▶ _INSTRUCTIONS FOR THE TASK_: Go through the entries below and print, exactly, the lines starting at the one with "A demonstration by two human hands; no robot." and ending at the one with "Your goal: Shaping", keeping both ends and no others.
== DATA SHOWN ==
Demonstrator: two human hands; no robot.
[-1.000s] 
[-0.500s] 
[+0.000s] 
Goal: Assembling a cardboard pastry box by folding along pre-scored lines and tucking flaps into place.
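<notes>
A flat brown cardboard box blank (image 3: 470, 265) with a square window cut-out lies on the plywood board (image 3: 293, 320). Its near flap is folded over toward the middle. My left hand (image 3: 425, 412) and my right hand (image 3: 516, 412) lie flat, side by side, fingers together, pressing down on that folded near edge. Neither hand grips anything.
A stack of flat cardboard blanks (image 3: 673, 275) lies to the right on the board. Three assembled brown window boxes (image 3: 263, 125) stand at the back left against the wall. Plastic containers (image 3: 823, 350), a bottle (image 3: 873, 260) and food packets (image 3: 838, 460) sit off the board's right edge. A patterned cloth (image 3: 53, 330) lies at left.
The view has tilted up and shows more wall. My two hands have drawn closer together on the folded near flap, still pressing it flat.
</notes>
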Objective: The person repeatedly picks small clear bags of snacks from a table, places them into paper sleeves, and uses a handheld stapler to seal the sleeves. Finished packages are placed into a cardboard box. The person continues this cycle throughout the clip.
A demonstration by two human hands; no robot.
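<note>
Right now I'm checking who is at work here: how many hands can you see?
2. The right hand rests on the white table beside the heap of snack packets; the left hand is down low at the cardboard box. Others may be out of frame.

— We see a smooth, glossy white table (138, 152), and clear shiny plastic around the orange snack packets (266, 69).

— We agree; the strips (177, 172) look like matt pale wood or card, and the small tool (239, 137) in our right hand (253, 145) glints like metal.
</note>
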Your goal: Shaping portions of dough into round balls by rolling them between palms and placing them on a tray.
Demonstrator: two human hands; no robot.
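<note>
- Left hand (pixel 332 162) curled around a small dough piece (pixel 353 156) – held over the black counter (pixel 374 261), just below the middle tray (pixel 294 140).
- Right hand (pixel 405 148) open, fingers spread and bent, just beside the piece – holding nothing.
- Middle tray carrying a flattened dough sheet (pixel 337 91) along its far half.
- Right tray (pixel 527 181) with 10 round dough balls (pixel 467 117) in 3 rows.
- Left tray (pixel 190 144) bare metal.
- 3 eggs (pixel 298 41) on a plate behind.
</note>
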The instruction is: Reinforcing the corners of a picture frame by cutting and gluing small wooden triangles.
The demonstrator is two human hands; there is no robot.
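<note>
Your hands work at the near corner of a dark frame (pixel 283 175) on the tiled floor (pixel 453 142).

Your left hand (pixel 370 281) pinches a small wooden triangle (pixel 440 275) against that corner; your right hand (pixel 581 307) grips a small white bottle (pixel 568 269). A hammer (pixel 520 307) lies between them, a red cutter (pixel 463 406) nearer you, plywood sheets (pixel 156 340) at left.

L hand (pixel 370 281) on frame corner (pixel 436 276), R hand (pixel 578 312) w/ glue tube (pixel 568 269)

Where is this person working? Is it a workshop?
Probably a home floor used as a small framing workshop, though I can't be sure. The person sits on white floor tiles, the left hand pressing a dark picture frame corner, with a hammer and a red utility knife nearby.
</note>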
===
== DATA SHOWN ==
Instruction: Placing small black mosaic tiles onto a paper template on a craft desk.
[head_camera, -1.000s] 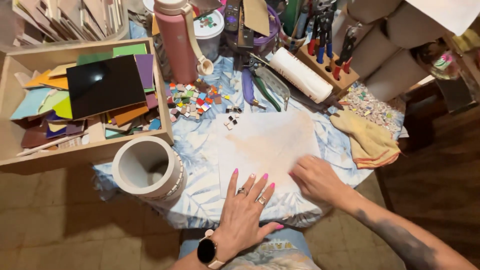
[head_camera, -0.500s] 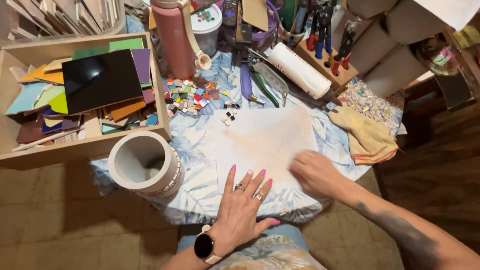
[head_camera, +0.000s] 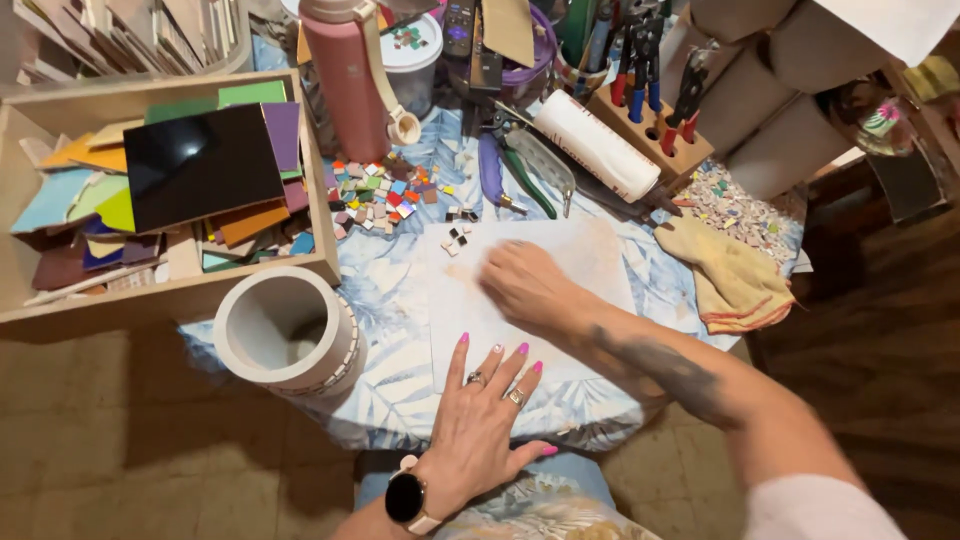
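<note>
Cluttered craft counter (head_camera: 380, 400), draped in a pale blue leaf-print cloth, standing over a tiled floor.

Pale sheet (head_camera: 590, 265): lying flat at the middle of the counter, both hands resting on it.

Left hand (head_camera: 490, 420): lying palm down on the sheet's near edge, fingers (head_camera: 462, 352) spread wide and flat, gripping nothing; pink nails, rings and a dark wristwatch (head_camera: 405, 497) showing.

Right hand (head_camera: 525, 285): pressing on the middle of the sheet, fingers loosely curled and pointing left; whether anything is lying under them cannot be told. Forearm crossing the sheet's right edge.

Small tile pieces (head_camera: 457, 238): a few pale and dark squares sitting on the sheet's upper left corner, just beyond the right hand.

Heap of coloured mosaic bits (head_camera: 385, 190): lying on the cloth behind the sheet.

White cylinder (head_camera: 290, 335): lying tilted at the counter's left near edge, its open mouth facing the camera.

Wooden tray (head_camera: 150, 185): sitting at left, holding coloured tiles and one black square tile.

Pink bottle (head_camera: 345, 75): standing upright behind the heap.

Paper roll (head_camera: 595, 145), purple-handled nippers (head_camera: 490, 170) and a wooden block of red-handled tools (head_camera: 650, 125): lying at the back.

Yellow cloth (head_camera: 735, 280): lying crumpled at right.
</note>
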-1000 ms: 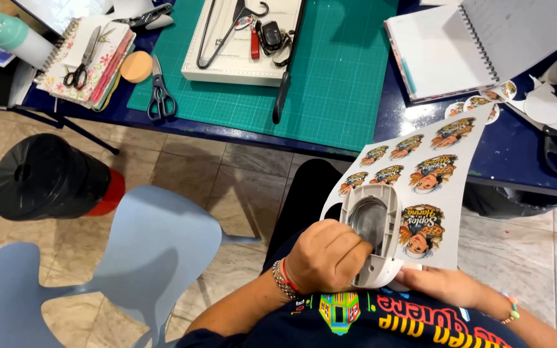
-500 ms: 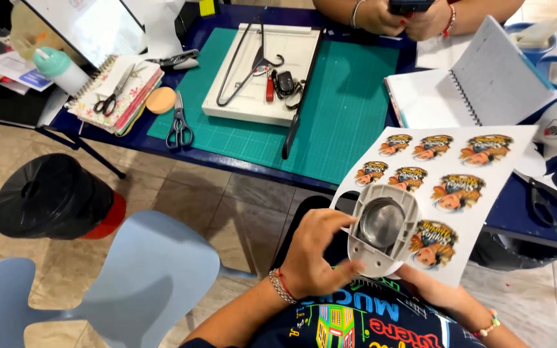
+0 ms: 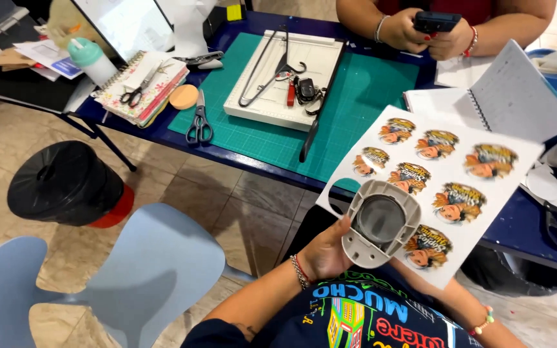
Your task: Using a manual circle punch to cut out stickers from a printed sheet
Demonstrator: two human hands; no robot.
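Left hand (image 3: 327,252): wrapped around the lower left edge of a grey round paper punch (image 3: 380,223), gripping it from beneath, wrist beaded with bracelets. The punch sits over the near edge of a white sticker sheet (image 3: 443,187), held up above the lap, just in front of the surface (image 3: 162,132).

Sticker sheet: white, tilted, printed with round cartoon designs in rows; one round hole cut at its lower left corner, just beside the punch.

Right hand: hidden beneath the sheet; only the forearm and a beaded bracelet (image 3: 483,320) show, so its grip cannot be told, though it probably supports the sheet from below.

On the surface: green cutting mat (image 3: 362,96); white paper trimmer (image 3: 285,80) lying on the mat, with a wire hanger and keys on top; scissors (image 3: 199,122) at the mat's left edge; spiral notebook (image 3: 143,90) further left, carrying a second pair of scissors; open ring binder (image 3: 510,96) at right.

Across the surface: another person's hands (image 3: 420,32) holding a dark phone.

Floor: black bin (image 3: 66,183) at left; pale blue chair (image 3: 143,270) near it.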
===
▶ _RESULT BELOW_:
A demonstration by two human hands; no robot.
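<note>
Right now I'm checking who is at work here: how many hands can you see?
2. The right hand rests on the white table beside the heap of snack packets; the left hand is down low at the cardboard box. Others may be out of frame.

— We see a smooth, glossy white table (138, 152), and clear shiny plastic around the orange snack packets (266, 69).

— We agree; the strips (177, 172) look like matt pale wood or card, and the small tool (239, 137) in our right hand (253, 145) glints like metal.
</note>
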Your goal: Shaping portions of dough into round balls by rolling them between palms and placing them on a tray.

At this stage, the exercise is finished.